**STORED DATA**
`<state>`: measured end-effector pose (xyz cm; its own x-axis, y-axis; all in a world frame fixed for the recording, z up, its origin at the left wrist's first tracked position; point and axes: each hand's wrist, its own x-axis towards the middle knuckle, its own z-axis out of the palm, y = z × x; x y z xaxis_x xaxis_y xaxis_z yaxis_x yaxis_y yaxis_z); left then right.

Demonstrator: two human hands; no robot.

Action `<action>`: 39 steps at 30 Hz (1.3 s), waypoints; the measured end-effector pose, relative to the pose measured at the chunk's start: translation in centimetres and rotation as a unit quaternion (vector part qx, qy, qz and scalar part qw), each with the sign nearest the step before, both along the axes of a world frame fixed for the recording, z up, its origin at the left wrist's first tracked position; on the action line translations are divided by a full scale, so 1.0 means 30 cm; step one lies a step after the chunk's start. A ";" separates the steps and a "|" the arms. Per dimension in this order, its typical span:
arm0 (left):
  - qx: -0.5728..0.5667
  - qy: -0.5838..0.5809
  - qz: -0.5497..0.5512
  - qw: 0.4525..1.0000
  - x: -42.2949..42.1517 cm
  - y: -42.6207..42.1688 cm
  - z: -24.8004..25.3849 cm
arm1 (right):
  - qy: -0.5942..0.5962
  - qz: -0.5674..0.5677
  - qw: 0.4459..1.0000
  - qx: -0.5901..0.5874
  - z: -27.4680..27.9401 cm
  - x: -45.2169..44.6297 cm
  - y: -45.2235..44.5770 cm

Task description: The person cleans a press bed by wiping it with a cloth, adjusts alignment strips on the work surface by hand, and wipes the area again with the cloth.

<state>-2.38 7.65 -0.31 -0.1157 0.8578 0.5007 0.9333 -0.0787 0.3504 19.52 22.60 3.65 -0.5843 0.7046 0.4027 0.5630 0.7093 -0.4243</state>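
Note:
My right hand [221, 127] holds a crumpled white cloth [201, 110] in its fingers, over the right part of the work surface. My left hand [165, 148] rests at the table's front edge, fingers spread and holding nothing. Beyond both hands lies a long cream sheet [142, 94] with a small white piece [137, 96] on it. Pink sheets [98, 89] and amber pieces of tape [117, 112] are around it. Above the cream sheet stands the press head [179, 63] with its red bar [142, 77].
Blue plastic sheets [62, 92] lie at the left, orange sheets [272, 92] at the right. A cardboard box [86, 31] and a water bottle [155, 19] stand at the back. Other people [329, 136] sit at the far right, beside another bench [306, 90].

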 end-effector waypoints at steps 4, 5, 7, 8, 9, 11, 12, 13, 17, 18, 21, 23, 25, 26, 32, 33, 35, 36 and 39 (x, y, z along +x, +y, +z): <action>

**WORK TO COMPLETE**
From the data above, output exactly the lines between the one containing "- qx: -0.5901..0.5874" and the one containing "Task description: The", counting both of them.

**SOLUTION TO THE EXERCISE**
  - qx: -0.5901..0.5874
  - z: -27.4680..27.9401 cm
  - x: -45.2169..44.6297 cm
  - y: -45.2235..44.5770 cm

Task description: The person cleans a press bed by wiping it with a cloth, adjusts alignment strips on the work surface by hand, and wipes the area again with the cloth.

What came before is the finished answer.